Balanced Ready
This leader has done the inner work. Their scores are strong across the board – cognitive complexity, emotional agility, identity readiness. There are no glaring gaps, no hidden fault lines. They walk into the new role with credibility intact and the psychological grounded-ness to absorb its demands from day one. Standard onboarding is sufficient mostly, however, they need a clear runway, the path to the new role. The Balanced Ready leader is the closest to a defensible promotion. They mostly benefit from a structured transition.
Strategically Ready, Operationally Developing
They can hold the complexity of the new role in their head. The cognitive capacity is there. The identity shift has begun. They think like the leader they are becoming, however, the operational machinery around them hasn’t caught up yet. Systems, delegation, talent multiplication: these remain developing edges.
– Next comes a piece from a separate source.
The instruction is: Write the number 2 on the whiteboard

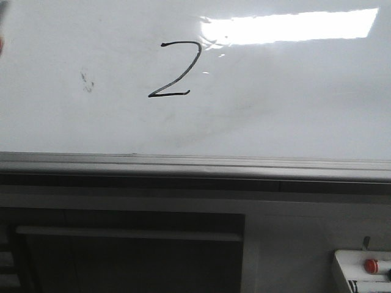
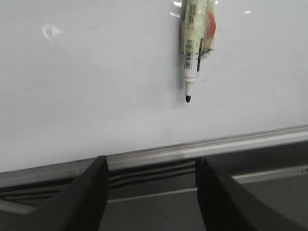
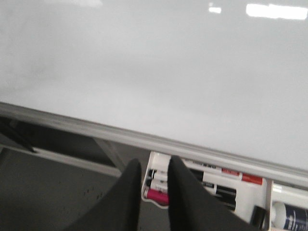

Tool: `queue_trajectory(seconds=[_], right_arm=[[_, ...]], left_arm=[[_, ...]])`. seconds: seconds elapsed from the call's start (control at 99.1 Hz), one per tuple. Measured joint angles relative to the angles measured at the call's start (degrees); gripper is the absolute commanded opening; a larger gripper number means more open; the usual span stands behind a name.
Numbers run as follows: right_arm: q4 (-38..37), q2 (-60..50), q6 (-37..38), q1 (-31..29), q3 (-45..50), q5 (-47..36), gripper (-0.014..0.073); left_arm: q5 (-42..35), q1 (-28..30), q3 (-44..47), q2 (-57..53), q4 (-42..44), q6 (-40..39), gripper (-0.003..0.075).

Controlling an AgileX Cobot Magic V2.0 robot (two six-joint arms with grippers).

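The whiteboard fills the upper front view. A thin black number 2 is drawn on it, left of a bright light reflection. My left gripper is open and empty, its fingers level with the board's grey bottom rail. In that view an uncapped marker lies against the board, tip pointing toward the rail, apart from my fingers. My right gripper is shut to a narrow gap with nothing in it, below the board. Neither gripper shows in the front view.
A small dark smudge sits left of the 2. The rail runs under the board. A white box with a red button is at lower right. A white tray of markers lies past my right fingers.
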Motion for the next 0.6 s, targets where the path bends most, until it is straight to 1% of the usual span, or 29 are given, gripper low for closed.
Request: queue_trajectory(seconds=[0.071,0.131,0.293,0.444,0.595], right_arm=[[-0.27,-3.60,0.00,0.00,2.71,-3.68,-0.0032],[-0.67,-6.95,0.00,0.00,4.65,-6.28,-0.0064],[-1.44,-14.52,-1.15,0.00,8.72,-10.62,-0.0066],[-1.53,-18.14,-1.50,0.00,10.05,-12.25,-0.0066],[-1.53,-18.54,-1.64,0.00,10.04,-12.38,-0.0066]], left_arm=[[-2.79,0.00,3.45,-3.56,0.11,-0.21,0.0266],[-4.85,0.00,6.71,-6.33,-0.02,-0.34,0.0195],[-11.33,0.00,13.02,-11.87,-3.20,-0.57,-0.0021],[-17.61,0.00,15.56,-13.93,-6.27,-0.57,-0.0018],[-18.43,0.00,16.20,-14.02,-10.47,-0.70,-0.0018]])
Left unsupported, this leader can end up brilliant in the boardroom and overwhelmed in the engine room. The intervention is structural: pair them with strong operational support and build the scaffolding around their strength, not around their gap.
Operationally Strong, Strategically Stretching
They run a tight ship. Execution is their native language. Systems are sound, teams are managed, results are delivered. What they haven’t yet built is the strategic altitude the new role demands. Their identity is still anchored in doing, not in directing. The risk isn’t failure here; it is precision without purpose: executing the wrong strategy with exceptional competence. Coaching here must work on cognitive reframing and identity expansion, not on skills. The capability is real and therefore, the lens needs widening.